-- What you have to do --
The answer should consist of each line below that contains the word "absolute".

-- Input data --

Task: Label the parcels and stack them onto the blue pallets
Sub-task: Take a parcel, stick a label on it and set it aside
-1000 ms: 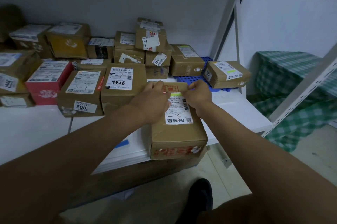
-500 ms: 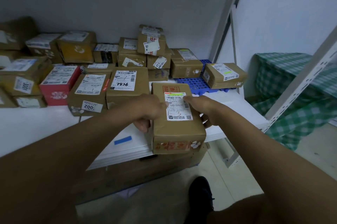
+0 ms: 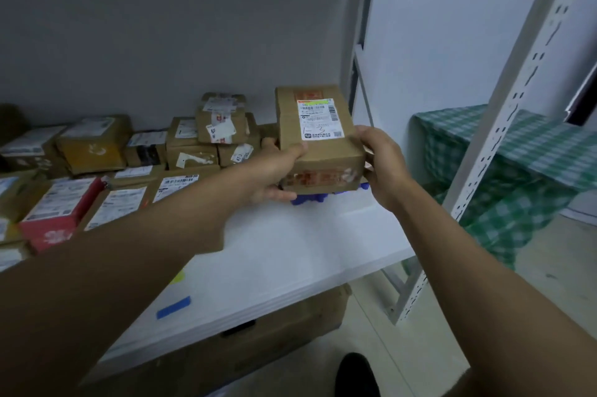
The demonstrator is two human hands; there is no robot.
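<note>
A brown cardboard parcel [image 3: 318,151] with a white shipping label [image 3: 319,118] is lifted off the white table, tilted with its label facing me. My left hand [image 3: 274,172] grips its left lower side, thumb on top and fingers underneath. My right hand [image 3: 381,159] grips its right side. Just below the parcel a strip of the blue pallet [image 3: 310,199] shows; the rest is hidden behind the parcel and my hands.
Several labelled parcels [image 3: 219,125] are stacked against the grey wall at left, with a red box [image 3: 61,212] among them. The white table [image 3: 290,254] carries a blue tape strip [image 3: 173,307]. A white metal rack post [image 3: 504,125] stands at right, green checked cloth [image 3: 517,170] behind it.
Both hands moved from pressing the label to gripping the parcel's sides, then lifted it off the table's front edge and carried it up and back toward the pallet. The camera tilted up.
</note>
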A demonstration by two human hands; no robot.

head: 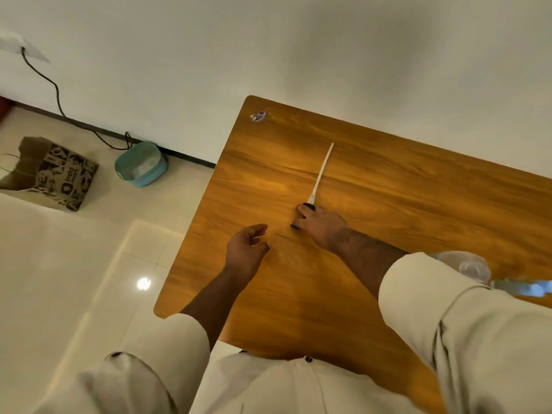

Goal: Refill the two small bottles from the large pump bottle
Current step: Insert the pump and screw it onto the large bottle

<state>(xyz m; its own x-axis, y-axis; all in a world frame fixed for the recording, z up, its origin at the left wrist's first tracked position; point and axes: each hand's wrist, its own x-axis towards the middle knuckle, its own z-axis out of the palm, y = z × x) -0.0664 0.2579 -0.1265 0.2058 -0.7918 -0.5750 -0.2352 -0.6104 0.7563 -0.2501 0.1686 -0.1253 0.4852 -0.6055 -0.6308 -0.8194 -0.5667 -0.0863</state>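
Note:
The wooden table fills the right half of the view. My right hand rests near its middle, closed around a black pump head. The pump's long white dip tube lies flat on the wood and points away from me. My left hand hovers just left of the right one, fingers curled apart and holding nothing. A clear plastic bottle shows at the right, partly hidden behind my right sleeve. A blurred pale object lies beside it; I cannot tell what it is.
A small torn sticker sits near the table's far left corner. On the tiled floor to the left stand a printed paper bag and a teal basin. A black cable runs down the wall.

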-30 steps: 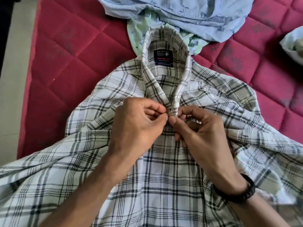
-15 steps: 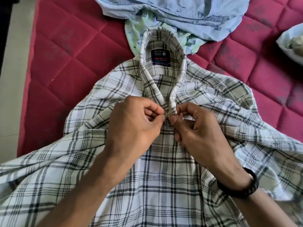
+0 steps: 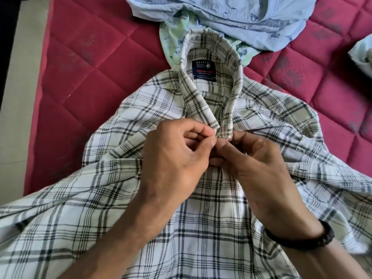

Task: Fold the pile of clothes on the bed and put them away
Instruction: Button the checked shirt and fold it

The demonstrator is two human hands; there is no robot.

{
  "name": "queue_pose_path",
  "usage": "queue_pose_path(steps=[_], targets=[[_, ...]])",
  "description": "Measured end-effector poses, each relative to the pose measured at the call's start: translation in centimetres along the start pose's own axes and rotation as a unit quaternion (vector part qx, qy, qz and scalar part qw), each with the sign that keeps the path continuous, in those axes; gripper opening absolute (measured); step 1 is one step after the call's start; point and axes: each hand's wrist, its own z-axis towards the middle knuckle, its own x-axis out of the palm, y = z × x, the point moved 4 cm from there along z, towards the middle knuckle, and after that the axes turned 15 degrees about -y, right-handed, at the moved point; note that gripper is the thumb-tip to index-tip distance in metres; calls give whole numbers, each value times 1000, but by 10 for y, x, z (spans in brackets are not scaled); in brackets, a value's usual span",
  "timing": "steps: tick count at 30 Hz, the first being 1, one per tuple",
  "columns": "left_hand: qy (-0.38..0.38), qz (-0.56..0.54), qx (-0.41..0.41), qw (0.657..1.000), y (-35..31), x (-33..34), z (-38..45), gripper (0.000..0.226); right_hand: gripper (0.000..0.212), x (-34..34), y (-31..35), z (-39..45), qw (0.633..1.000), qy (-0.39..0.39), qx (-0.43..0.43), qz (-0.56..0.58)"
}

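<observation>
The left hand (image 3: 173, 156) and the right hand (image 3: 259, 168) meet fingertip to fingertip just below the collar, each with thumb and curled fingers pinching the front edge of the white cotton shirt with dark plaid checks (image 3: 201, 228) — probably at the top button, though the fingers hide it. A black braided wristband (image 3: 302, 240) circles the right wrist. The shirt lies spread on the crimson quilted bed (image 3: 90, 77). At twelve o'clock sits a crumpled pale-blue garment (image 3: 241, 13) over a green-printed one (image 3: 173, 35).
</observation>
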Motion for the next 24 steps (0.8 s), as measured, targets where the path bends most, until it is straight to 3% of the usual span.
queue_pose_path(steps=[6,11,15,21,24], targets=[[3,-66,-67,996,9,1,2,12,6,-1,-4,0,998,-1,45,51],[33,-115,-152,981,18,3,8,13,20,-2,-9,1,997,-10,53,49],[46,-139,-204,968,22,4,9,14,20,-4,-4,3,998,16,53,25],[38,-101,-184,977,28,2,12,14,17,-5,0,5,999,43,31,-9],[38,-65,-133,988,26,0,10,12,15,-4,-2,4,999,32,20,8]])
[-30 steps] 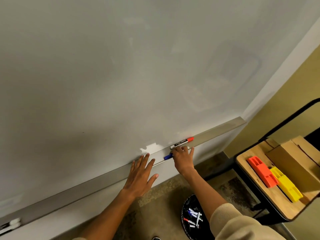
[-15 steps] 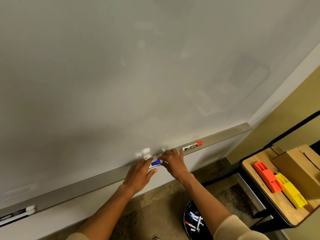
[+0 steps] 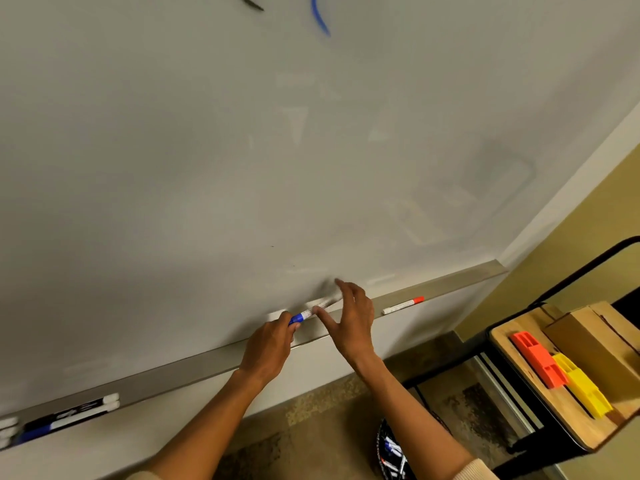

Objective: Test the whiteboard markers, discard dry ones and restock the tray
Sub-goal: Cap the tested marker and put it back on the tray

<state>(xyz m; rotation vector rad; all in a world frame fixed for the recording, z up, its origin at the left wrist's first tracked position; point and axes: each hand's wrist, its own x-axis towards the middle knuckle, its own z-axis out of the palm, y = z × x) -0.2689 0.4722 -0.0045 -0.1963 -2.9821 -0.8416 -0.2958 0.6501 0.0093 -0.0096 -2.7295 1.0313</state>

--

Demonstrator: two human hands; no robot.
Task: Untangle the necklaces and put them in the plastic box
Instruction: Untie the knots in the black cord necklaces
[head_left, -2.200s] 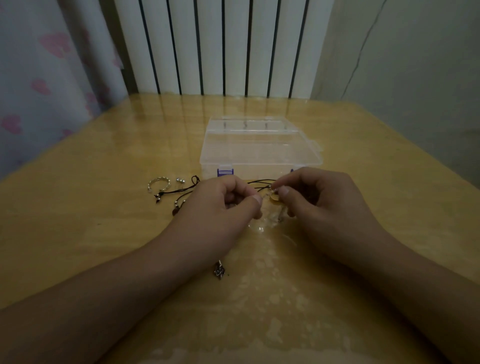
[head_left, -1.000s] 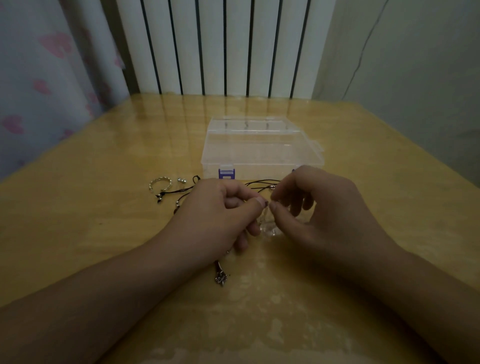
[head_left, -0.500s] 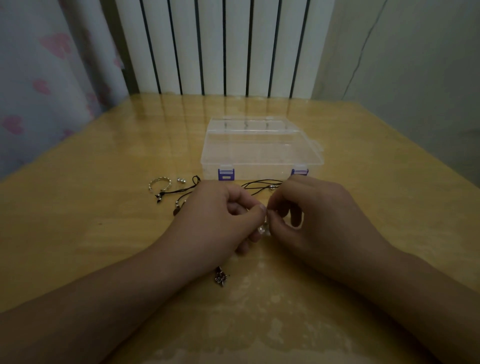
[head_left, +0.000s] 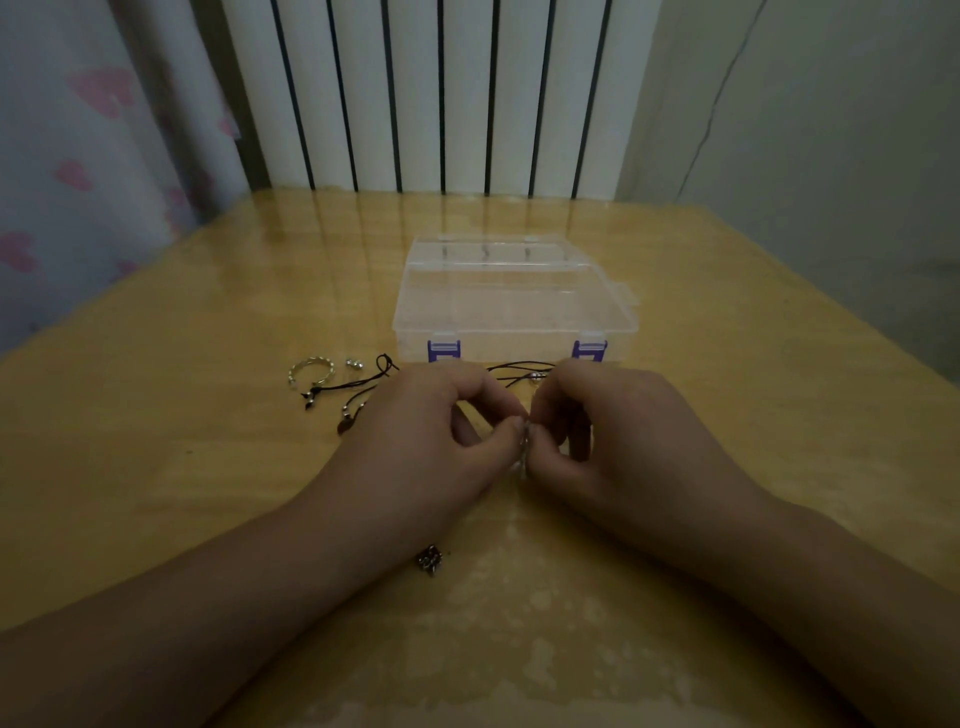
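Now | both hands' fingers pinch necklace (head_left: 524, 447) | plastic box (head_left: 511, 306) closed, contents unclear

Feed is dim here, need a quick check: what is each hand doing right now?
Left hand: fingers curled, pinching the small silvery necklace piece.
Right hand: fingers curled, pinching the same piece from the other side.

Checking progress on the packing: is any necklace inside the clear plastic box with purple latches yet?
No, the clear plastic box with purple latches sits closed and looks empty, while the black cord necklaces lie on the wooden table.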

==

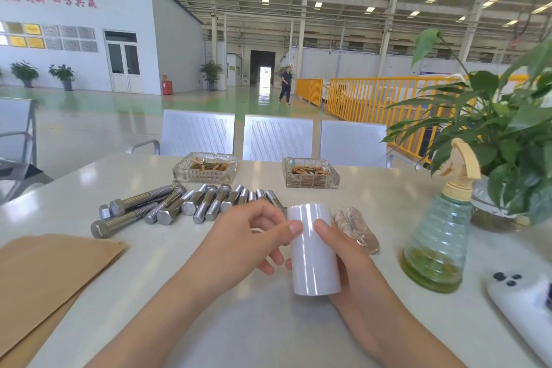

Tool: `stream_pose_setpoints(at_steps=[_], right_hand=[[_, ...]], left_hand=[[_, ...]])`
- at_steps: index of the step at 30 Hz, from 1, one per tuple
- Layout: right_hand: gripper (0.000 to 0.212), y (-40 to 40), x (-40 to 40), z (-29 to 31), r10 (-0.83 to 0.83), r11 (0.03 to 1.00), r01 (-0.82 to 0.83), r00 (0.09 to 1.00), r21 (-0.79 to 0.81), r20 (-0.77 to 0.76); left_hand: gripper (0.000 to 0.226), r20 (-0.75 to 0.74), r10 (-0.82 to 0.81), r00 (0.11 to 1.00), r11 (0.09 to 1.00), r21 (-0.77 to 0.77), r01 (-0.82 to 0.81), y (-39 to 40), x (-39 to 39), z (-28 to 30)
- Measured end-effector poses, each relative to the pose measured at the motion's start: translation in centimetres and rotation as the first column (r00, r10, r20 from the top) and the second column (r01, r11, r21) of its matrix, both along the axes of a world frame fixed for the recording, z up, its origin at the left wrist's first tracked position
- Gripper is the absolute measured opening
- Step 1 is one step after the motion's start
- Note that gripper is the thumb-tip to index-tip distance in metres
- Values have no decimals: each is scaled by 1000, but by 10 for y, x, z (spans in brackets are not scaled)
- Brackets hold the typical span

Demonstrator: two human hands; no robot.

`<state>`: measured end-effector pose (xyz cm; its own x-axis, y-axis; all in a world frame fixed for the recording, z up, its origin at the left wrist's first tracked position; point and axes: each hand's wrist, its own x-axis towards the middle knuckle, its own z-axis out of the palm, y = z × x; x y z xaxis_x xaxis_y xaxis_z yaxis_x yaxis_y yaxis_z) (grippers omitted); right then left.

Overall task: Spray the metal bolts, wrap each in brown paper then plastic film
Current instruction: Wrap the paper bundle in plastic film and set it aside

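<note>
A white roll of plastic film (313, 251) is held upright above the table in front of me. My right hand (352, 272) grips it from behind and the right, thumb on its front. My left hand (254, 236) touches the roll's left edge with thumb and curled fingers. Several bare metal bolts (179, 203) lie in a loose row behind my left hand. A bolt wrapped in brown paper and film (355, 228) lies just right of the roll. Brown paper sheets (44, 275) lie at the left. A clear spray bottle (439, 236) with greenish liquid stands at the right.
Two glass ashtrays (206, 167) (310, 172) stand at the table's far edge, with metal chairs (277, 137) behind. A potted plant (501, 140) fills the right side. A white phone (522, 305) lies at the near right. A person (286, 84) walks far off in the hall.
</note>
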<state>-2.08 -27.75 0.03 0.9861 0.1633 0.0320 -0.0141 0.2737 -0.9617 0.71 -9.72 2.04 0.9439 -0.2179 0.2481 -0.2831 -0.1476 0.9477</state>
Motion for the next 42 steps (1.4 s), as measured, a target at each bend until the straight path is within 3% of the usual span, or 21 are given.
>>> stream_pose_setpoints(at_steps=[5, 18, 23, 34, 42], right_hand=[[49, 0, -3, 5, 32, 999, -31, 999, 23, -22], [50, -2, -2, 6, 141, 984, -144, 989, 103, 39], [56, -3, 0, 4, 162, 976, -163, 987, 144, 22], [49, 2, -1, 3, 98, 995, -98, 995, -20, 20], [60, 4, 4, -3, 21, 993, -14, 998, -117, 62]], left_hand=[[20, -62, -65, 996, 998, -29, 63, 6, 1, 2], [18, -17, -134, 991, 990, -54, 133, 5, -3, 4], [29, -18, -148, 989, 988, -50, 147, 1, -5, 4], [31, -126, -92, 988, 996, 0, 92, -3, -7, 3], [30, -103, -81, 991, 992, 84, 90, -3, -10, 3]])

-- Output of the exercise --
  "description": "Measured end-effector poses, each relative to the pose measured at the call's start: translation in centimetres along the start pose's own axes and rotation as a unit quaternion (vector part qx, qy, qz and scalar part qw), each with the sign that keeps the path continuous, in those axes; gripper opening absolute (measured); step 1 is one step after the call's start; point and axes: each hand's wrist, its own z-axis towards the middle knuckle, its own x-axis out of the palm, y = z × x, the point moved 4 cm from there along z, towards the middle knuckle, and after that the axes turned 15 degrees about -y, right-handed, at the moved point; note that gripper is the thumb-tip to index-tip distance in metres; calls give whole numbers, each value times 1000, but by 10 for y, x, z (spans in brackets are not scaled); in brackets, a value's usual span",
- Gripper is the absolute measured opening

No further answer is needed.